I have improved as a climber every single year for the past 20 years. In the past year I climbed my first 8b sport climb, and climbed the Cassin Ridge in 8:07 - two different objectives that are radically different types of climbing. However, I am nearly 34 years old now, and I know that I can't keep improving every year forever, especially in a purely physical sense. For now I fortunately am still getting stronger, even in a purely physical sense, but as I get older I have to deal more with the abuse I have given my body over so many years, and I have to be smarter about resting, and taking care of myself. Taking better care of myself is tricky, because I am perpetually motivated to try hard at climbing, but trying hard at physiotherapy exercises is much more difficult... it's just so boring!

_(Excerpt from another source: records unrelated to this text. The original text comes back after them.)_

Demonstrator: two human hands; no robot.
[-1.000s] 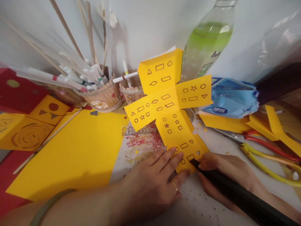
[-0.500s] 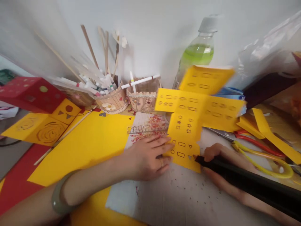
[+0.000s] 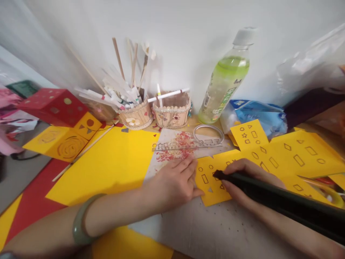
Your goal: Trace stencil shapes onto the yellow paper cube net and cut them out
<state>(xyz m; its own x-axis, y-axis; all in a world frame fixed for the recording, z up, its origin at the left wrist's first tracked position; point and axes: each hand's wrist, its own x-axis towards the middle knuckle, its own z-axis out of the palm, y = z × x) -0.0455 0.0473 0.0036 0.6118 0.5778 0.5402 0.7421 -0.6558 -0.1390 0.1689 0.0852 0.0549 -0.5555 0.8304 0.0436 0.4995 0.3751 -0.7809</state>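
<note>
A yellow card cut in a cross-like shape [image 3: 292, 153], with outlined circles, rectangles, stars and triangles, lies across the right of the worktop. My left hand [image 3: 176, 180] rests palm down at the card's left end, its fingers extended and touching the edge. In my right hand [image 3: 242, 180] is a long black tool [image 3: 272, 196]; its narrow tip meets the card among the outlines near the left end. Whether it is a knife or a pen cannot be made out. Close to the tip, a small triangle in the card shows grey.
A clear stencil ruler [image 3: 185, 146] and a silvery ring [image 3: 208, 126] lie behind my hands. Two decorated wooden holders [image 3: 172, 117], one full of markers, stand beside a green drink bottle [image 3: 223, 86]. A red box [image 3: 54, 106] and large yellow sheet [image 3: 107, 162] are left.
The yellow card has turned, so its far part now extends to the right instead of away from me. The black tool's tip has shifted left to another outline. The ring has come into view.
</note>
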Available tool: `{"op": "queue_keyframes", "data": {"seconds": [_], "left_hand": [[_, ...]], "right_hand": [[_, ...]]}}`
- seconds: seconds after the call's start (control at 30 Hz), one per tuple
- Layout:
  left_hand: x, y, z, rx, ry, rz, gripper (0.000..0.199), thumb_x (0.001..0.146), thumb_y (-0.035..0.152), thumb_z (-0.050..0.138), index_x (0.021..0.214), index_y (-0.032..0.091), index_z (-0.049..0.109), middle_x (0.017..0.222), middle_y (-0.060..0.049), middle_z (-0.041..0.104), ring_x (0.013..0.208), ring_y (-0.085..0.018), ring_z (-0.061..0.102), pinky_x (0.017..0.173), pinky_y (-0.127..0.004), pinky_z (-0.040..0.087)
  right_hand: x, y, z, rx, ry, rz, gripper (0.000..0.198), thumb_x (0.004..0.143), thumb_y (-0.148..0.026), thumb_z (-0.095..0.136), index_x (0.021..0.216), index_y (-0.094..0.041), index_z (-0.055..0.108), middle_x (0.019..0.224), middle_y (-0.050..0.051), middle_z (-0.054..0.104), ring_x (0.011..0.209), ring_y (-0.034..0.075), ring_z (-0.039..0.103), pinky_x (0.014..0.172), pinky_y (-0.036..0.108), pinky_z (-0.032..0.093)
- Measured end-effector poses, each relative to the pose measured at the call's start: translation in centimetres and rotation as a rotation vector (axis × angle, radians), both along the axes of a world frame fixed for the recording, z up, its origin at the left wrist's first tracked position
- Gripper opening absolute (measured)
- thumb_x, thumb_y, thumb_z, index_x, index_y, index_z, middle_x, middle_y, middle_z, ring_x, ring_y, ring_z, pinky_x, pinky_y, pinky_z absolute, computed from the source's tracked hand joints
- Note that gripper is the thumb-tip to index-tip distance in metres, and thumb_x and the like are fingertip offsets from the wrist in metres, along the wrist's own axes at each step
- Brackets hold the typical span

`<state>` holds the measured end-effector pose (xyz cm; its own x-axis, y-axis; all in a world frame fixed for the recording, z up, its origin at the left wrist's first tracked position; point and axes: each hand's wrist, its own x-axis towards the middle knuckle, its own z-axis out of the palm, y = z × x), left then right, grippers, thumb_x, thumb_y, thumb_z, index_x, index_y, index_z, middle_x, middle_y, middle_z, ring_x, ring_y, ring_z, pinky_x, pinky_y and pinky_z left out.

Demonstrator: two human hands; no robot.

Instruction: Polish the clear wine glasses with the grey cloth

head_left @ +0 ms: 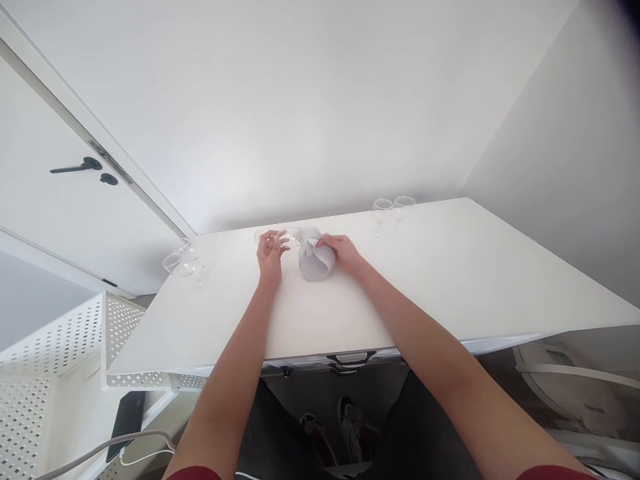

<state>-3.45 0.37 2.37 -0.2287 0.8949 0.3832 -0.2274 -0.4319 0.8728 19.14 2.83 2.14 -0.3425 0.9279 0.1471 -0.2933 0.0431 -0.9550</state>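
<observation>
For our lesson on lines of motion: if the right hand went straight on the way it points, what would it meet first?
The grey cloth, which the right hand is touching. Beyond it, the line seems to lead to the glass in the left hand, though depth is unclear.

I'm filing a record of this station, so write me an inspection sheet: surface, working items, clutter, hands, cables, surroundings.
Surface: white tabletop, with a dark drawer handle below its near edge.
Working items: one glass held sideways; grey cloth at its bowl, though whether any is inside cannot be told.
Clutter: two more glasses at the left end, two others at the back right; a dark flat object lower left, off the tabletop.
Hands: left hand holds the glass; right hand grips the cloth.
Cables: grey cable and white cable, lower left, off the tabletop.
Surroundings: white door at left, pale wall behind.
</observation>
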Motion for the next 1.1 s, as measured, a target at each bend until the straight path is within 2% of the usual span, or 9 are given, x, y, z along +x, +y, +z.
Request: {"op": "queue_keyframes", "data": {"seconds": [0.07,0.17,0.23,0.37,0.53,0.63,0.77,0.87,1.1], "left_hand": [[0.0,0.0,0.1,0.004,0.002,0.011,0.033,0.091,0.049,0.076,0.115,0.029,0.067,0.127,-0.009,0.072,0.103,-0.020,0.071,0.084,-0.034,0.056],[0.1,0.0,0.1,-0.001,0.007,0.015,0.033,0.090,0.049,0.077,0.115,0.028,0.067,0.128,-0.009,0.072,0.103,-0.020,0.072,0.084,-0.035,0.056],[0.2,0.0,0.0,-0.002,0.014,0.009,0.034,0.090,0.049,0.078,0.114,0.028,0.066,0.128,-0.010,0.072,0.103,-0.020,0.072,0.083,-0.035,0.056],[0.5,-0.1,0.0,0.007,0.042,0.001,0.035,0.090,0.050,0.077,0.115,0.027,0.067,0.129,-0.011,0.072,0.103,-0.021,0.072,0.082,-0.035,0.056],[0.6,-0.3,0.2,0.019,0.053,0.008,0.033,0.091,0.048,0.077,0.114,0.028,0.067,0.128,-0.010,0.072,0.102,-0.020,0.072,0.081,-0.034,0.057],[0.6,-0.3,0.2,0.007,0.039,0.016,0.033,0.090,0.049,0.077,0.114,0.028,0.066,0.128,-0.010,0.073,0.102,-0.020,0.072,0.081,-0.033,0.057],[0.5,-0.2,0.1,0.007,0.057,0.019,0.035,0.090,0.050,0.077,0.114,0.027,0.067,0.128,-0.010,0.073,0.103,-0.021,0.072,0.081,-0.034,0.057],[0.5,-0.2,0.0,0.007,0.071,0.016,0.035,0.089,0.050,0.078,0.114,0.028,0.067,0.127,-0.010,0.073,0.103,-0.021,0.073,0.080,-0.034,0.057],[0.8,-0.1,-0.1,0.027,0.141,0.009,0.038,0.088,0.049,0.080,0.115,0.025,0.067,0.126,-0.012,0.073,0.101,-0.022,0.072,0.078,-0.034,0.057]], "right_hand": [[0.0,0.3,-0.5,0.069,-0.039,-0.154,0.039,0.065,-0.048,0.088,0.089,-0.023,0.068,0.098,0.002,0.069,0.093,0.021,0.064,0.083,0.033,0.052],[0.1,0.6,-0.7,0.074,-0.058,-0.303,0.065,0.058,-0.037,0.091,0.113,-0.030,0.058,0.098,-0.003,0.066,0.088,0.018,0.063,0.079,0.031,0.053],[0.2,0.6,-0.4,0.002,-0.019,-0.283,0.073,0.061,-0.044,0.090,0.122,-0.033,0.053,0.097,-0.003,0.066,0.087,0.019,0.063,0.077,0.032,0.054],[0.3,0.5,0.1,-0.147,0.081,-0.195,0.050,0.080,-0.069,0.068,0.103,-0.025,0.065,0.096,0.004,0.067,0.090,0.022,0.064,0.077,0.034,0.054],[0.7,-0.1,0.5,0.289,-0.161,-0.369,0.025,0.082,-0.043,0.072,0.102,-0.027,0.068,0.109,0.003,0.069,0.104,0.022,0.063,0.091,0.036,0.053],[0.7,-0.2,0.4,0.438,-0.308,-0.525,0.039,0.079,-0.027,0.067,0.117,-0.029,0.060,0.116,0.004,0.067,0.109,0.021,0.062,0.096,0.037,0.052],[0.5,0.8,-0.4,0.077,-0.147,-0.546,0.070,0.073,-0.029,0.070,0.138,-0.032,0.041,0.119,0.005,0.066,0.107,0.021,0.066,0.086,0.036,0.056],[0.7,1.9,-0.9,-0.158,0.030,-0.516,0.051,0.065,-0.029,0.076,0.109,-0.027,0.050,0.107,0.004,0.066,0.098,0.022,0.066,0.081,0.035,0.057],[0.8,1.6,-0.9,-0.115,-0.046,-0.593,0.032,0.080,-0.046,0.069,0.087,-0.027,0.044,0.094,0.002,0.060,0.091,0.020,0.060,0.071,0.032,0.057]]}}
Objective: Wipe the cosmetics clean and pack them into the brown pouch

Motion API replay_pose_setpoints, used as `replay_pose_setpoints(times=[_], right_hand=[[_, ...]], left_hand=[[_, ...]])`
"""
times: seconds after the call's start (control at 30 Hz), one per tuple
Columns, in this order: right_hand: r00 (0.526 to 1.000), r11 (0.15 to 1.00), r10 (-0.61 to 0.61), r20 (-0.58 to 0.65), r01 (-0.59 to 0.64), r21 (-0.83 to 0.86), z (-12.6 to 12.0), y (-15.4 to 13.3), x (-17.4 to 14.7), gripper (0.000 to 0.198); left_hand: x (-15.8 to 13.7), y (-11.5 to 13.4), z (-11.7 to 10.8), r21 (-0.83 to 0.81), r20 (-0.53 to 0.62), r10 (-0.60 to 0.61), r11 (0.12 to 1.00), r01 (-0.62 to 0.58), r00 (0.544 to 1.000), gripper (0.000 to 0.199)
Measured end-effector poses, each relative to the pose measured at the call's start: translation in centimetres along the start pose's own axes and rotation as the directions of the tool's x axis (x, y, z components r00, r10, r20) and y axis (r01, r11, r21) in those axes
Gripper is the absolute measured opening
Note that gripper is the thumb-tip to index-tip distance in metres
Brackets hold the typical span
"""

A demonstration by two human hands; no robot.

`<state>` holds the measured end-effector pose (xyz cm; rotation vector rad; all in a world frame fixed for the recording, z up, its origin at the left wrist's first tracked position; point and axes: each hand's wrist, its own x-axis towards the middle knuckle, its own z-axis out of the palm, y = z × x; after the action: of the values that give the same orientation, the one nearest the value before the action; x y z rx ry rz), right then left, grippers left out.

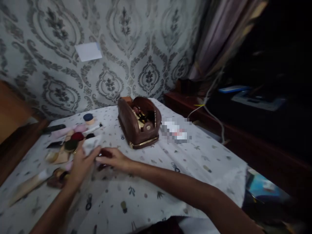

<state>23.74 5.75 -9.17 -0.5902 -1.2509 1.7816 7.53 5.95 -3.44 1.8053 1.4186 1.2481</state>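
My left hand is closed on a white wipe or tissue that sticks up above the thumb. Close beside it, my right hand grips a small glossy dark red object, whose kind is blurred and partly hidden by the fingers. Past the hands stands a brown cosmetic bag, unzipped, with gold-coloured and dark items showing inside. Left of my hands lies a cluster of cosmetics, including a dark round-topped item, a red round one and a pink tube.
A jar with a dark blue lid stands at the back of the patterned white tablecloth. A beige tube lies at front left. A pixelated pack lies right of the bag. A white cable hangs along the dark furniture at right.
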Motion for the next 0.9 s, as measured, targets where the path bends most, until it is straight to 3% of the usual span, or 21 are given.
replay_pose_setpoints(times=[0.07, 0.17, 0.37, 0.47, 0.57, 0.67, 0.73, 0.9], right_hand=[[1.0, 0.999, 0.002, -0.021, -0.001, 0.051, -0.6, -0.4, -0.5, 0.061], [0.998, 0.997, -0.052, -0.046, 0.054, 0.048, -1.8, -0.9, -1.3, 0.057], [0.99, 0.992, -0.123, -0.07, 0.121, -0.041, -3.0, -0.5, -1.4, 0.054], [0.987, 0.983, -0.147, -0.071, 0.138, -0.12, -3.1, 0.0, -1.2, 0.056], [0.986, 0.965, -0.162, -0.048, 0.148, -0.215, -2.9, 0.1, -1.3, 0.058], [0.983, 0.933, -0.181, -0.034, 0.16, -0.324, -2.7, 0.0, -1.7, 0.056], [0.98, 0.904, -0.194, -0.037, 0.164, -0.394, -2.5, -0.2, -1.9, 0.056], [0.982, 0.865, -0.186, -0.027, 0.151, -0.479, -2.3, -0.5, -2.1, 0.057]], left_hand=[[-0.3, 0.6, 1.9, -0.115, 0.005, -0.08, 0.99, 0.08, 0.997, 0.04], [0.0, -0.3, 2.7, -0.355, -0.116, -0.27, 0.91, 0.214, 0.956, 0.038], [-0.5, -2.5, 2.3, -0.466, -0.106, -0.342, 0.847, 0.257, 0.934, 0.043], [-1.2, -2.2, 2.3, -0.391, -0.125, -0.217, 0.908, 0.153, 0.968, 0.04], [-1.5, -1.6, 1.8, -0.09, -0.073, 0.074, 0.993, -0.08, 0.995, 0.034], [-1.7, -1.4, 1.4, 0.183, 0.173, 0.344, 0.909, -0.373, 0.923, 0.036], [-1.8, -1.5, 1.3, 0.297, 0.283, 0.388, 0.834, -0.465, 0.877, 0.039], [-1.7, -1.9, 1.3, 0.433, 0.26, 0.388, 0.772, -0.466, 0.884, 0.033]])
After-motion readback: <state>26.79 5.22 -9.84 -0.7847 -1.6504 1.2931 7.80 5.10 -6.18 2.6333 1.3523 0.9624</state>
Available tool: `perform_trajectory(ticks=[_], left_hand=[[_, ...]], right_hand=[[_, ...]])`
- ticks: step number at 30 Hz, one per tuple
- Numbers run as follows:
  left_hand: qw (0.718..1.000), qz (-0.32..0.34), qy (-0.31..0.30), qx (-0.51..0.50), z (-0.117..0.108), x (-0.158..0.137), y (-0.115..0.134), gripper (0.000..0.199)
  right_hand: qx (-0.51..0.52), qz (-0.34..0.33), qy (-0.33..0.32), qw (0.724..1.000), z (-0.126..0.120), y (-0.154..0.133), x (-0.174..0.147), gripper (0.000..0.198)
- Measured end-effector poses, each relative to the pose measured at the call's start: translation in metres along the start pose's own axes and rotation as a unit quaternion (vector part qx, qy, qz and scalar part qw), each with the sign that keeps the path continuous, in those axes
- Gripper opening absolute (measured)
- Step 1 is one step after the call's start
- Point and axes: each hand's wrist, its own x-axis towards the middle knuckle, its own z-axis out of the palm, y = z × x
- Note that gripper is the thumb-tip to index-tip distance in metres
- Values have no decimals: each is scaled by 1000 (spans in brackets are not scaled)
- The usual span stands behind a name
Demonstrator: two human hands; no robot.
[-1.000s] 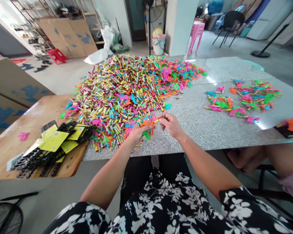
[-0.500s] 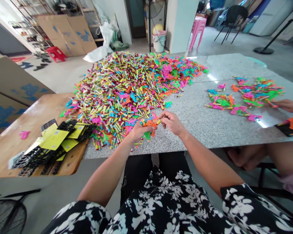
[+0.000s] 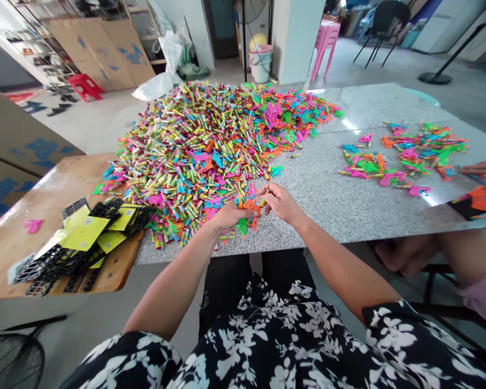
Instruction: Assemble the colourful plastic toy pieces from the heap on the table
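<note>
My left hand (image 3: 225, 217) is closed around a small orange plastic toy gun (image 3: 251, 205), just above the near edge of the heap. Close on its right, my right hand (image 3: 281, 203) has thumb and forefinger pinched at the toy gun's end, on a small yellow-banded tube (image 3: 262, 202) mostly hidden by the fingers. Beneath and beyond both hands spreads a big heap of small labelled tubes (image 3: 178, 146), with pink, green, orange and blue toy guns mixed in. A green toy gun (image 3: 243, 226) lies just under my left hand.
Black plastic racks with yellow cards (image 3: 85, 233) are piled on the wooden table (image 3: 125, 259) at left. On the grey speckled table (image 3: 319, 189), toy guns with tubes (image 3: 425, 148) lie at right, near a co-worker's hand (image 3: 484, 168). A pink toy gun (image 3: 33, 226) lies far left.
The view has shifted slightly. My right fingers have closed further over the yellow-banded tube, which shows less now. At the right, the co-worker's hand and the orange pieces below it have moved.
</note>
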Motion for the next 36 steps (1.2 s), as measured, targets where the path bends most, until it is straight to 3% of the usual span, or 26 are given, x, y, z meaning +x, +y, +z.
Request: perform_trajectory(ticks=[2,5,7,12,17,19,22,25,27,28,31,33,36], left_hand=[[1000,-17,7,-1,3,0,0,27],[998,-57,6,-2,7,0,-2,30],[997,-70,11,-16,10,0,-4,33],[996,-85,10,-39,17,4,-10,34],[992,-108,-20,-54,11,11,-21,38],[988,-134,10,-77,3,13,-25,37],[972,-167,94,-134,-12,14,-29,39],[959,-185,136,-169,-24,10,-34,35],[954,-189,150,-180,-28,7,-37,33],[952,-189,154,-184,-28,5,-39,32],[954,-177,159,-180,-28,3,-41,31],[956,-158,172,-179,-27,3,-41,30],[950,-125,214,-192,-27,1,-40,31]], right_hand=[[-24,-18,8,999,0,1,-4,14],[-101,-88,-22,991,-4,1,-10,13],[-108,-96,-41,989,-7,2,-10,13],[17,7,-38,999,-8,10,-7,16],[-7,23,-51,998,-16,23,-6,10],[8,64,-41,997,-34,31,-3,7],[61,142,91,984,-77,49,7,9],[122,135,349,919,-120,68,20,13],[144,116,432,883,-132,79,28,15],[145,117,437,880,-130,83,32,15],[85,150,339,925,-101,91,46,15],[-31,149,234,960,-70,92,59,16],[-240,96,91,962,-28,89,82,16]])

What advice do you have for kids who are crazy about the mountains and mountaineering fanatics?
What I would suggest to anyone who wants to improve as an alpinist is to go alpine climbing more! I think that in most activities, whether it is big-wall free-climbing or climbing on 7,000m peaks, there is such a strong correlation between how much you practice, and how much you improve. You get good at whatever you do a lot of! These days I think a lot of people spend too much time doing "training," like weight-lifting, and fingerboards, and those things, and would improve faster by simply going climbing more. Another bonus is that going climbing is immensely more fun than lifting weights!
photo: Rob Smith
And how about that descent at Torre Egger (first solo ascent)? How did that story end?
After spending 2 hours bouncing on the rope with all of my weight, all the while getting drenched by melting ice, I finally retrieved the ropes. It was a very scary experience though, and by the time I made it to the glacier I was sure that I would cancel the rest of my Patagonia climbing season, and go home to rest. Instead, I ended up climbing the Torre Traverse in a day about one week later!